I’m guessing I spend about half a million dollars a year on mulch. Seems like a lot, right? I never know how much mulch to buy.

Over and over, I schlep home dozens and dozens of those 2-cubic-feet bags because I keep thinking, “That should do it.” Only that never does “it” because I can’t figure out how much mulch gets us to “it.”

What bothers me about my compulsion for mulch is that after spending so much time around mulch – deciding the right color mulch, prepping my garden and tree base for mulch, and then the tedious task of spreading mulch – I missed getting in on the ground floor of what I call mulchamania.

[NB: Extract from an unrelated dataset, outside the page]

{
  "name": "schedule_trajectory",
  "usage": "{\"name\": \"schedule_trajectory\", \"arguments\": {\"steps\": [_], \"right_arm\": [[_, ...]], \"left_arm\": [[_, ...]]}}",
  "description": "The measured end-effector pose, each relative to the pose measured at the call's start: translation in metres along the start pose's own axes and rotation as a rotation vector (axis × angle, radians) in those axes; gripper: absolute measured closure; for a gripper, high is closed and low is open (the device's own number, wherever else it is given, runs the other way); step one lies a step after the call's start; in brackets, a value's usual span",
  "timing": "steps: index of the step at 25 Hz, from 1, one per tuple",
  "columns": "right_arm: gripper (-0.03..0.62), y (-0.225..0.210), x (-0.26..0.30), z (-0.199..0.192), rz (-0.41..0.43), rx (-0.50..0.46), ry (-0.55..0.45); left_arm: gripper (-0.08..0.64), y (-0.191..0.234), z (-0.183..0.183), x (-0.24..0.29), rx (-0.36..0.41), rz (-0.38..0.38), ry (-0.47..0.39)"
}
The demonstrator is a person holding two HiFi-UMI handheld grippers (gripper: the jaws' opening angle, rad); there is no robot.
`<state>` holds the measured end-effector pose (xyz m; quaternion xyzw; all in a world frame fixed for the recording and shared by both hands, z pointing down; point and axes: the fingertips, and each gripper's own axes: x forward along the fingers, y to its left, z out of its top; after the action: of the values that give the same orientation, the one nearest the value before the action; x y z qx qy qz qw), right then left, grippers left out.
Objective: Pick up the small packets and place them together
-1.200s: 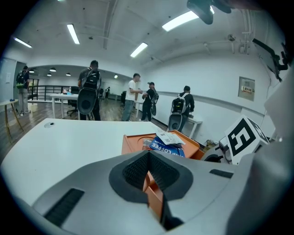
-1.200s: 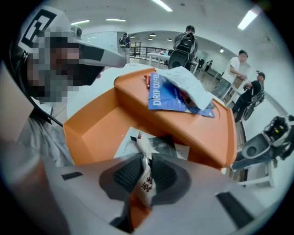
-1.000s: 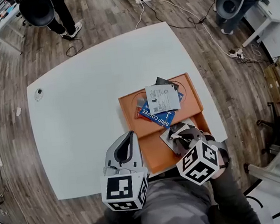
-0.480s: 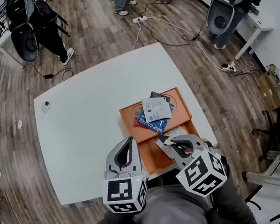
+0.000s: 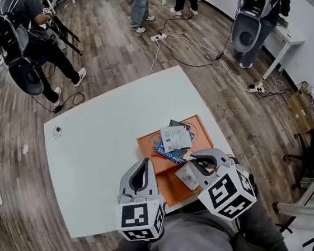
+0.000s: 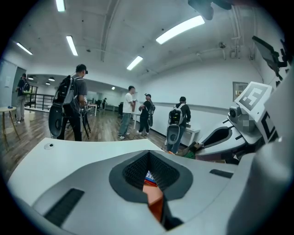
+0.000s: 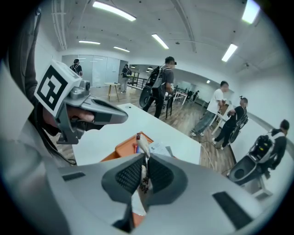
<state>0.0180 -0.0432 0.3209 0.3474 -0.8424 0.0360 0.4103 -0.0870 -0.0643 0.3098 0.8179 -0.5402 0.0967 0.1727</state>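
Just by tray [image 5: 173, 189] and packet heap [image 5: 174, 140], right claw [image 5: 193, 159] pinches one packet [image 5: 185, 178]; left claw [image 5: 146, 162] seemingly pressed together

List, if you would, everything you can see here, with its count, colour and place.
table: one, white, centre of the head view.
tray: one, orange, on the table's near right part.
packets: at least three, white, blue and dark, piled at the tray's far end.
held packet: one, white, between the right gripper's jaws.
round thing: one, small, pale, table's far left corner.
bystanders: several, on the wooden floor beyond the table.
cables: several, on that floor.
left gripper: grey, shut, empty.
right gripper: grey, shut on the held packet.
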Motion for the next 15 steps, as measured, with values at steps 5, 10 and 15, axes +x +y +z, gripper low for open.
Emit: {"name": "schedule_trajectory", "arguments": {"steps": [5, 10, 15], "right_arm": [[0.575, -0.041, 0.003, 0.012, -0.101, 0.001, -0.015], [0.575, -0.056, 0.032, 0.014, -0.139, -0.012, 0.022], [0.575, -0.053, 0.066, 0.01, -0.097, -0.002, 0.052]], "left_arm": [[0.563, 0.012, 0.008, 0.01, -0.019, 0.022, -0.005], [0.563, 0.033, 0.004, 0.021, -0.038, 0.047, 0.015], [0.563, 0.052, -0.006, 0.032, -0.068, 0.088, 0.062]]}}
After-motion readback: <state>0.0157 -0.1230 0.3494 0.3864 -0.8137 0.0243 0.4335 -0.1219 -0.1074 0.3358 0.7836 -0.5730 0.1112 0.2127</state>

It’s a no-brainer to invest in Apple or Amazon. But if I had given it a second thought, I could have made a killing when Scott’s expanded its mulch inventory. I didn’t realize that the next big money-making operation was right under my feet. 

What a gimmick. We all keep buying the stuff when the fact is we don’t need mulch.

We certainly don’t need as much mulch as we think we need. Yet we’re a society driven to spend enormous amounts of money to cover large areas of barren ground with chipped wood from who knows where dyed with who knows what.

I’m no horticulturalist and I’ve never been asked to play one on television, but I’m gonna go out on a limb and say that things grew quite well before mulch. Bet if you looked around a few decades back, you’d see plenty of beautiful gardens, fertile trees, and lush lawns. Then one day, some wise guy decided green grass, red roses, purple irises and white peonies contrasting off a color blue sky just didn’t give off enough color. He needed red cedar mulch.

His neighbor looks over, sees red, and decides to go with dark brown mulch. Another neighbor figures he’ll outdo both guys and puts down vibrant gold mulch. Yet another neighbor sees all this and finds himself some deep black mulch. Meanwhile, the original mulch man decides to go back to his garden and adds rich red mulch to his regular red mulch.

Ask any guy why he mulches, he’ll look you straight in the eye, lie, and start channeling Mr. Green Jeans. He’ll tell you he does it to cool the soil and plant the roots, suppress the weeds, retain moisture, and feed the soil. If you believe any of that, I’ve got a rhododendron in Brooklyn I’d love to sell ya.

Truth is, our neighbors mulch, so we feel compelled to mulch. We see pictures in magazines and online of pretty gardens, landscaped in tons of colored mulch and say, “Hey – I want that garden. Let’s get mulch!”

Does it matter that your neighbors have grass and you have a cement pond? Heck no! Throw down some mulch and no one will be the wiser.

Experts call this “the neighbor-beater factor.”

The theory is that guys can get a little bit competitive when it comes to using mulch.  Go a little overboard. You see this in guys who go with the “volcano” method of mulching around trees. They pile the mulch so high it’s hitting the branches. 

It all comes down to this. Guys mulch – and it’s one of those stupid guy things – because we need to out-mulch the guy next door. Men have mulch envy.